Ni nom de famille, ni famille de nom “Lamarche-Vadel” possède une valeur performative. Ce nom crée une communion, une fiction entre l’auteure et son futur mari (Bernard Lamarche). Existe dans ce double nom un double avènement qui échappe aux histoires anciennes. Cette identité fut créée en 1968 de manière novice avant de devenir un objet de réflexion et d’écriture. Elle donna d’abord une publicité tapageuse à une union libre que l’auteure considéra comme un geste autant politique que d’amour.
Le couple s’offrait un commencement perçu comme une transgression où la femme va d’elle à la marche avec en guise d’union le tiret de la plasticité articulatoire. Les deux créateurs créent une opposition à la « signature divine » par reprise et contre la séparation. Une tension est donc créée et le tiret la joint même s’il « tire vers l’union mais crée une désintégration ».
Ce double nom suturé est émis d’un côté au nom d’Artaud pour Lamarche, de Derrida pour sa compagne afin de créer une nouvelle filiation des possibles. Mais il reste de fonction d’usage, n’étant pas officialisé légalement. L’auteure y voit un défi.
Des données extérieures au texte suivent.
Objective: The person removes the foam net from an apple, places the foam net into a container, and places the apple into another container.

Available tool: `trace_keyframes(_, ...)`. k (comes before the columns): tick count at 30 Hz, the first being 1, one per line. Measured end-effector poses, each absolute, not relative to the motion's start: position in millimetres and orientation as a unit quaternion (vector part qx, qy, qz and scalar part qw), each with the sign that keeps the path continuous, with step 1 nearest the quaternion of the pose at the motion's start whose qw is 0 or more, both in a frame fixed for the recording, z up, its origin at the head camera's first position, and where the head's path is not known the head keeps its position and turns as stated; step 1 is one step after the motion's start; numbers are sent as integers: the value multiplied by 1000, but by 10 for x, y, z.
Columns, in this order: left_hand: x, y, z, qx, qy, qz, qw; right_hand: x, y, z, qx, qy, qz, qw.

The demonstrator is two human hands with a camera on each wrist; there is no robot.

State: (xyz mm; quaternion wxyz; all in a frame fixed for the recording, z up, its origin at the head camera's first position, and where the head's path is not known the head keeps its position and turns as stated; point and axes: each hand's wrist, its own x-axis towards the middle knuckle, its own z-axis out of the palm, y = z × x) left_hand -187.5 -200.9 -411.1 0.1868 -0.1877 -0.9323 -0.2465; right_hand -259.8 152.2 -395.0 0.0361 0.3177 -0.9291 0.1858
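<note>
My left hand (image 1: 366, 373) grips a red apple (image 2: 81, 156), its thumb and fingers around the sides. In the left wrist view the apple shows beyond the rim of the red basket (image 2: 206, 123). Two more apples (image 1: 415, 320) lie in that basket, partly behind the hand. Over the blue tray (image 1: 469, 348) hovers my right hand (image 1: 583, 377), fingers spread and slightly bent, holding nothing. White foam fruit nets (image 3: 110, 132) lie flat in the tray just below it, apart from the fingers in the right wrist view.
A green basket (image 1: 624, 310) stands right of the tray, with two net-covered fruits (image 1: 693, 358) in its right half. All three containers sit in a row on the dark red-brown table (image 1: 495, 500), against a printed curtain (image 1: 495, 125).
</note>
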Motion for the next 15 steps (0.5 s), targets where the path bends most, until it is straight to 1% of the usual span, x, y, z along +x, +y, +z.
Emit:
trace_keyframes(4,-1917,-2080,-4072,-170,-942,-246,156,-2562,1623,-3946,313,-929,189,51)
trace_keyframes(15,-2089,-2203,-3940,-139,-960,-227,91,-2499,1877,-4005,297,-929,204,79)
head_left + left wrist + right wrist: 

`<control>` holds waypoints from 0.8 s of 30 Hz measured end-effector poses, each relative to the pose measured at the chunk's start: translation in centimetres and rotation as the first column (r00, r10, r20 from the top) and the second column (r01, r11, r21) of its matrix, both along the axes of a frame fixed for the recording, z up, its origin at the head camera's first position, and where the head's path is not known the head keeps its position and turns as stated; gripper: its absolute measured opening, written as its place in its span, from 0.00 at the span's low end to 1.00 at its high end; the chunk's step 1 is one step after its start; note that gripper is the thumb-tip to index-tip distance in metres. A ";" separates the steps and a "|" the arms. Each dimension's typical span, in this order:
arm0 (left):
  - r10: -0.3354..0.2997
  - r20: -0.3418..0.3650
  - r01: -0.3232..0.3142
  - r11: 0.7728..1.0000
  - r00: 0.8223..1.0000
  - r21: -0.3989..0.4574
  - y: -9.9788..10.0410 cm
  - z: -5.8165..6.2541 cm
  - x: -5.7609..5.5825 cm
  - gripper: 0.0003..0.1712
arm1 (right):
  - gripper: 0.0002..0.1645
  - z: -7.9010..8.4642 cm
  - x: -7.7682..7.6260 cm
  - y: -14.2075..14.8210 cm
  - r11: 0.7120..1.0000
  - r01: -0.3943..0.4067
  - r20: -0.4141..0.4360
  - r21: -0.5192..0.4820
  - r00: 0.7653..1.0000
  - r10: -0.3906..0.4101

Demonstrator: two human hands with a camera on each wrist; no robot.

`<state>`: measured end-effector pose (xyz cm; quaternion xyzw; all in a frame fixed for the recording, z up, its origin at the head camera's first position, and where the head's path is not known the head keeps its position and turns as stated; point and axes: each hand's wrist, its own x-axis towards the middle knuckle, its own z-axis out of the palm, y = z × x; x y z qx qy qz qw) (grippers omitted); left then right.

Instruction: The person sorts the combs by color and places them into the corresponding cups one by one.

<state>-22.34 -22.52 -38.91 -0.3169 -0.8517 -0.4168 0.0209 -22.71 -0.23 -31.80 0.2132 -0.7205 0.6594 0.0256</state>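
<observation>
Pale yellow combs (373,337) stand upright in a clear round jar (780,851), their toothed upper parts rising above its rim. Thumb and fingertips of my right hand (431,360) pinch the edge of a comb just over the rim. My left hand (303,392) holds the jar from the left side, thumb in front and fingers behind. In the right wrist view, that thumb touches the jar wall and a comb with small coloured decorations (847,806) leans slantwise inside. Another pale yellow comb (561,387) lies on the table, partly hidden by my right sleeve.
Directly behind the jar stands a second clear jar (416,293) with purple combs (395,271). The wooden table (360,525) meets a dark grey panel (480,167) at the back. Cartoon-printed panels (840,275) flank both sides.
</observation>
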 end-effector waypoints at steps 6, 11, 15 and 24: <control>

Jamais concrétisé sinon par les écrits des deux auteurs, ce nom « impossible » fait de leurs propriétaires une sorte d’au-dessus d’incarnation qui circule plus au profit de Bernard-Lamarche Vadel que de son ex-femme.
Et c’est bien là un problème pour Gaétane. Son nom est devenu celui de son autre surtout après leur séparation. Si bien que, pour elle, son prénom reste sa seule identité. Comme si un piège s’était refermé. Le réenchantement qui la grisait s’est donc grisé. Avec regret : mais il fait de ce livre bien autre chose que celui d’une perte.
jean-paul gavard-perret
Gaétane Lamarche-Vadel, Le double nom, Verticales, Gallimard, 2018.